I am implementing FFT Convolution on GPU so the first step is to do padding by zeros on the 3d image texture to the closest power of 2 dimensions, What is the fastest way to do so, and is it better to do the padding on CPU then passing it to the GPU ?
ps: The original image texture is not used in the rest of the algorithm so if there is a way to just pad zeros on the same texture it would be better
?? you mean fill the texture with ‘color’ ?
I think it would be relevant to reveal the inner color-format of the texture you have in mind. The gpu/cpu will understand/read/write the data according to the format you use. An image-texture typically uses a 3 or 4 byte format. An RGB (red, green, blue) data-point intermixes the basic colors; with RGB of (0,0,0) as black.
When filling the texture with data, you’ll need a byte data-pointer on the cpu-side
std::vextor<byte> v(500,0) … or something in the neighborhood, will erect a vector of 500 bytes of value 0. The pointer will be v.data().
It could be quicker to
and transfer this inner GPU data to the texture.
Maybe an image-buffer will have the default value of 0,0,0. I don’t know.
or am I perfectly off the track here?
For a 3D texture, it’s hard to say which would be better. For 2D, you can use render-to-texture (
glFrameBufferTexture*) to efficiently initialise portions of a texture, but for 3D you’d have to do it one layer at a time and the added cost may outweigh the benefits of using the GPU.

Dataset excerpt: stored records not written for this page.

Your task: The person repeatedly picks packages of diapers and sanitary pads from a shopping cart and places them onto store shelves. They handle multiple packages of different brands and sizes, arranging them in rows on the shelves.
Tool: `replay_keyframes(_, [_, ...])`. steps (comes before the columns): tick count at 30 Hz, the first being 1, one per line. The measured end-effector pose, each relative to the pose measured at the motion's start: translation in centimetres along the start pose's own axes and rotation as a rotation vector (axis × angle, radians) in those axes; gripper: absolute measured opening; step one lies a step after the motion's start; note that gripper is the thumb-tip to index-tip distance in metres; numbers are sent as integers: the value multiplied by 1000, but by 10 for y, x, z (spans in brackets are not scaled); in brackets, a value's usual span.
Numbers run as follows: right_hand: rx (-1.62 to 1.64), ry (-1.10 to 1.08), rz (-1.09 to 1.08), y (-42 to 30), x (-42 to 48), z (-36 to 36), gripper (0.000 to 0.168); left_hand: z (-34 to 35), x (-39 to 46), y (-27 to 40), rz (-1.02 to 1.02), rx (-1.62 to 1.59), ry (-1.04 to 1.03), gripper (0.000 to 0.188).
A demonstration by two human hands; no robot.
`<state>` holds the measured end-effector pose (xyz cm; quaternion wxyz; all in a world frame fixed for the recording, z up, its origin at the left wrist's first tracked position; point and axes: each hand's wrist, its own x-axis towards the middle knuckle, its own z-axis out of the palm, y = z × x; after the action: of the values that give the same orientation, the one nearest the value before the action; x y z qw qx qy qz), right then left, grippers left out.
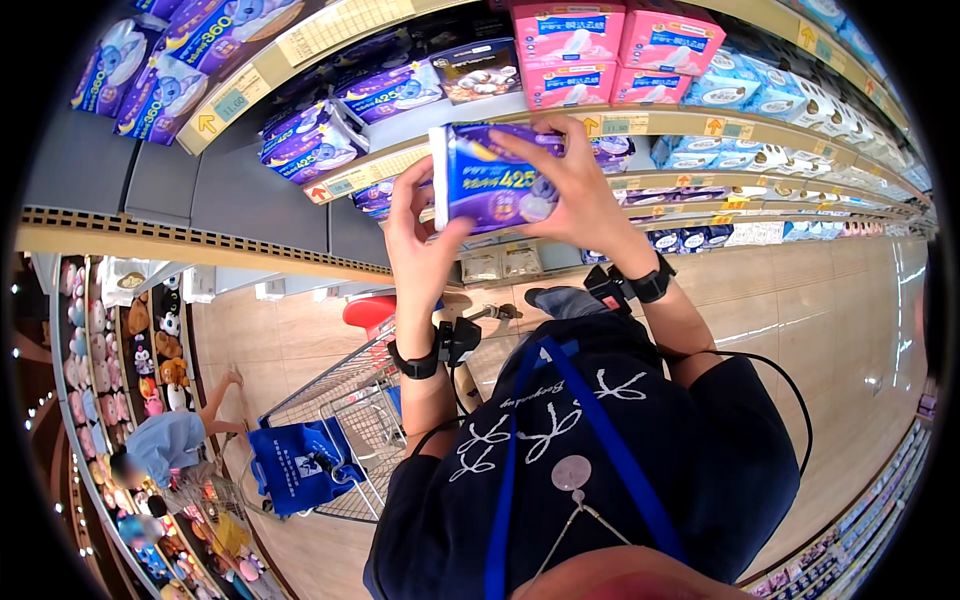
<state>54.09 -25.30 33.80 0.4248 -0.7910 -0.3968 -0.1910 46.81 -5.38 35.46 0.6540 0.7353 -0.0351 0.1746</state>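
Both hands hold a purple-and-blue soft pack of sanitary pads (pixel 487 176) in front of the shelving, its printed face towards me. My left hand (pixel 418 240) grips the pack's white left end, the thumb at the lower corner and the fingers partly hidden behind it. On the other side, my right hand (pixel 589 195) spreads over the right end, with fingers across the upper face and the thumb along the lower edge. Similar purple packs (pixel 315 142) lie on the shelf (pixel 409 124) just beyond. Pink boxes of pads (pixel 570 34) are stacked to their right.
A wire shopping cart (pixel 360 427) with a blue bag (pixel 304 465) over its end stands at my left. Further left, a person in a light blue top (pixel 169 450) is beside another cart near plush toys (pixel 142 356). A red stool-like object (pixel 369 311) sits below the shelving.
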Motion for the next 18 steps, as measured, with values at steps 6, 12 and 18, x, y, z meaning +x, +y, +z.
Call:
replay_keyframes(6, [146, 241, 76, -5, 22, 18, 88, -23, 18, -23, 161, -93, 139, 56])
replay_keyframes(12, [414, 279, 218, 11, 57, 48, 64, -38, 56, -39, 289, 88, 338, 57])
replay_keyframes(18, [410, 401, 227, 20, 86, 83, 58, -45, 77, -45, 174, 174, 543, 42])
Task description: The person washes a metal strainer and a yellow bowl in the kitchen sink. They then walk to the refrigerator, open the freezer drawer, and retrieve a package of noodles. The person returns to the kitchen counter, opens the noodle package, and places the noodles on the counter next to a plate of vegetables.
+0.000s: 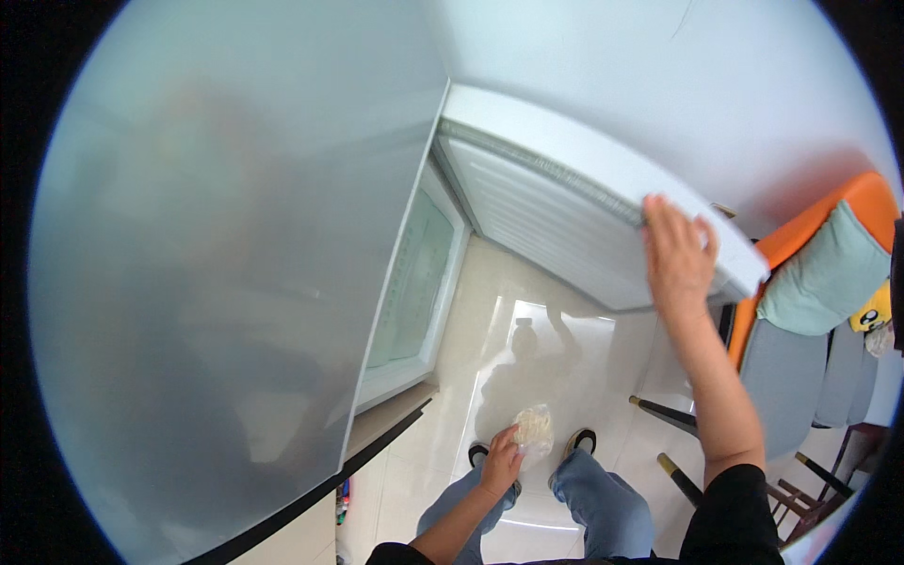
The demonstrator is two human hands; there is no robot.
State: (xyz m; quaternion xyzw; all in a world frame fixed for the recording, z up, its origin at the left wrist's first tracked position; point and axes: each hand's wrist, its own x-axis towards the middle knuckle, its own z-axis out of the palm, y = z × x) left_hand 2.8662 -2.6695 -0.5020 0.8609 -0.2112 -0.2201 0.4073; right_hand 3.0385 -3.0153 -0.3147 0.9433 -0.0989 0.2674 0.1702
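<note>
My left hand [501, 459] holds a clear plastic bag of pale food [534, 429] low down, above the floor between my feet. What the food is I cannot tell for sure. To the right, my right hand [678, 247] grips the top edge of a white lower refrigerator door [558, 219], its fingers curled over the inner side. That door stands swung out, showing its ribbed lining and grey seal. Inside the lower compartment, a pale green translucent drawer front [413, 282] shows partly. The refrigerator's large grey upper door [233, 247] is closed and hides the rest.
An orange and grey chair [784, 385] with a light green cushion [826, 275] stands close to the door's free edge. Its dark legs reach towards my right. Behind the door rises a white wall [635, 70]. Glossy tiles [522, 275] cover the floor.
</note>
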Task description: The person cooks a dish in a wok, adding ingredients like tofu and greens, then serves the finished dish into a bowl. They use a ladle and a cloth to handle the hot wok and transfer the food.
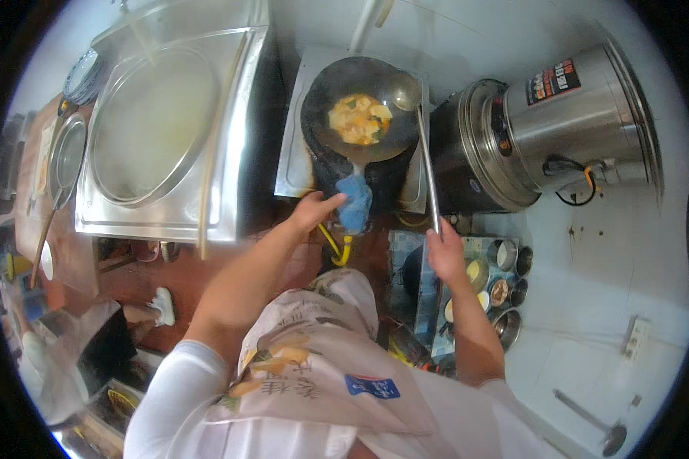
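In front of me a dark wok (321,115) sits on a stove (291,137), holding a steaming yellow-orange dish (360,119) with pale pieces and bits of green. A blue cloth (354,206) covers its handle on my side. My left hand (313,211) is at the cloth's left edge, thumb tip reaching it and fingers apart, not wrapped around it. My right hand (445,251) grips the end of a long metal ladle handle (428,166). The ladle's bowl (406,94) rests inside the wok at its upper right, beside the food.
A large steaming round vat (155,126) in a steel counter stands left, a wooden stick (221,143) lying across its edge. A strainer (66,160) hangs beyond. Steel drums (574,120) stand right. Ingredient bowls (499,292) sit near my right forearm. Another person (46,367) is lower left.
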### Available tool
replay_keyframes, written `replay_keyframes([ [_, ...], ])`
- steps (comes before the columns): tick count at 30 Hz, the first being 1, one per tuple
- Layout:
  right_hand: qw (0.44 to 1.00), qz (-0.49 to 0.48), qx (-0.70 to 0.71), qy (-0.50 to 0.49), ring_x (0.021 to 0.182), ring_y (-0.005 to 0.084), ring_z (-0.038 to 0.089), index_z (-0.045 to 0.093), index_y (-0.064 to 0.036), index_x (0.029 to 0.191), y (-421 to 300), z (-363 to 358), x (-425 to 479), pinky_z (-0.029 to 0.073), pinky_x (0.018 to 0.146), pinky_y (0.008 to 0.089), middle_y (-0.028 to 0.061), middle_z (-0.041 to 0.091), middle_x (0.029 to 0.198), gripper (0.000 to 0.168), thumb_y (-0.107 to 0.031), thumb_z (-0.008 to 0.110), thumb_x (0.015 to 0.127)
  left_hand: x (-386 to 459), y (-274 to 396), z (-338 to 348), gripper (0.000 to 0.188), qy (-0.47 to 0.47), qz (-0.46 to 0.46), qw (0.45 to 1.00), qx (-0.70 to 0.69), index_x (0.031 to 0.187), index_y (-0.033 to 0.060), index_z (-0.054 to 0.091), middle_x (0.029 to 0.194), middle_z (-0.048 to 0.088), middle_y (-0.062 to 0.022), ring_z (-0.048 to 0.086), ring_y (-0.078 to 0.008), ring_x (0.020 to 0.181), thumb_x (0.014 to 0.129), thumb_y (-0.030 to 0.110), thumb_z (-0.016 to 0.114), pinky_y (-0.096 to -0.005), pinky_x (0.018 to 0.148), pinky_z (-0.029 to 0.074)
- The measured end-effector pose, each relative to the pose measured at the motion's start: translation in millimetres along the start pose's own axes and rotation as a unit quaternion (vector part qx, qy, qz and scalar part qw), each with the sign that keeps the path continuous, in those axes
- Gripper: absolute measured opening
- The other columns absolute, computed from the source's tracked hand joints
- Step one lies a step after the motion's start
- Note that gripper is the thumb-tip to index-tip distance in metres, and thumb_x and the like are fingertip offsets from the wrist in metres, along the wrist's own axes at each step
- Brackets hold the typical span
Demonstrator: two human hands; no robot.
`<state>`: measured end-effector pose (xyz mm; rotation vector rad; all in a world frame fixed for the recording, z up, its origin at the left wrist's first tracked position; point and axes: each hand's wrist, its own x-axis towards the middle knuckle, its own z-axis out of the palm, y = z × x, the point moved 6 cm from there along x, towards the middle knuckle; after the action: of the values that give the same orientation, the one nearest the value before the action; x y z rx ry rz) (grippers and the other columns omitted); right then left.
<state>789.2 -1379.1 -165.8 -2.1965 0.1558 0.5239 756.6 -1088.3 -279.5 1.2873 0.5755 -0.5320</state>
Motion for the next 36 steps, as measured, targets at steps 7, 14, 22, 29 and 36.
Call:
replay_keyframes([
  [7, 0.944, -0.178, -0.263, 0.087, 0.075, 0.0383, 0.062, 0.045, -0.004, 0.128, 7.2, -4.6, 75.6, 0.050, 0.064, 0.0465, 0.0213, 0.063, 0.086, 0.047, -0.025, 0.053, 0.087, 62.0, -6.1, 82.2, 0.024, 0.071, -0.072, 0.993, -0.062, 0.084, 0.0004, 0.064, 0.076, 0.064, -0.0093, 0.060, -0.0227, 0.060, 0.066, 0.013, 0.074, -0.0365, 0.054, 0.049],
  [14, 0.893, -0.172, -0.413, -0.049, 0.070, 0.0352, 0.063, 0.037, -0.004, 0.132, 2.2, -15.6, 62.5, 0.050, 0.060, 0.0458, 0.0196, 0.060, 0.095, 0.048, -0.019, 0.050, 0.089, 44.4, 18.9, 68.7, 0.023, 0.139, -0.002, 0.971, 0.193, 0.080, 0.0006, 0.065, 0.072, 0.064, -0.0113, 0.059, -0.0179, 0.065, 0.063, 0.016, 0.066, -0.0330, 0.064, 0.048],
  [22, 0.961, -0.155, -0.228, -0.034, 0.081, 0.0338, 0.062, 0.046, -0.003, 0.128, -1.5, -111.1, -10.0, 0.049, 0.073, 0.0389, 0.0225, 0.061, 0.095, 0.048, -0.011, 0.057, 0.083, -47.2, 48.7, 78.7, 0.024, 0.119, 0.037, 0.985, 0.122, 0.083, 0.0005, 0.062, 0.075, 0.064, -0.0095, 0.059, -0.0169, 0.068, 0.064, 0.014, 0.066, -0.0323, 0.066, 0.048],
  [29, 0.978, -0.145, -0.132, -0.067, 0.060, 0.0149, 0.054, 0.044, -0.001, 0.130, -47.5, -125.3, -67.2, 0.046, 0.057, 0.0284, 0.0076, 0.059, 0.076, 0.048, -0.009, 0.054, 0.084, -149.8, -5.7, 53.7, 0.027, 0.127, 0.047, 0.987, 0.084, 0.087, 0.0001, 0.061, 0.079, 0.064, -0.0097, 0.060, -0.0159, 0.071, 0.064, 0.012, 0.067, -0.0313, 0.068, 0.049],
  [36, 0.971, -0.090, 0.054, -0.217, 0.053, 0.0054, 0.047, 0.043, -0.004, 0.133, -70.0, -65.2, -155.7, 0.042, 0.047, 0.0217, 0.0002, 0.054, 0.073, 0.051, -0.006, 0.056, 0.084, -306.7, -63.9, 15.6, 0.026, 0.188, 0.054, 0.981, 0.015, 0.091, 0.0034, 0.064, 0.084, 0.065, -0.0063, 0.061, -0.0152, 0.078, 0.066, 0.010, 0.066, -0.0306, 0.074, 0.049],
])
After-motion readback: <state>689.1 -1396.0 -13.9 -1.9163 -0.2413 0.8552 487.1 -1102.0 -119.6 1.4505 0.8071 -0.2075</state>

If you’re starting with (non-power-of-two) data in CPU memory, it would be better to create the texture with power-of-two dimensions then initialise portions using
glTexSubImage3D. Note that you have to provide data for each call; there’s no way to fill a region with a constant value. If you’re starting with a texture in GPU memory, keeping the data in GPU memory using
GL_PIXEL_PACK_BUFFER for reads and
GL_PIXEL_UNPACK_BUFFER for writes would be better than going through CPU memory.
For filling the unused portions with zeros, one option is to use
glTexSubImage3D with a sufficiently large block of zeroes which is already on the GPU. A compute shader (with
imageStore) could be used, but I don’t know whether a trivial compute shader will be efficient. If you aren’t doing the FFT in-place, accepting a non-power-of-two source texture and forcing out-of-texture values to zero in the first pass may be more efficient than padding.
To understand my case better I want my compute shader to:
1- receive a 3d image which will have one channel (real value of the pixel).
2- create a new 3d image with 2 channels (one for the real value and the other for the imaginary value), the new 3d image will have new dimensions which will be larger than the old 3d image.
4- clear the second channel with zeros.
5- clear the padded part with zeros in both channels.
6- deleting the old texture as I don’t need it anymore.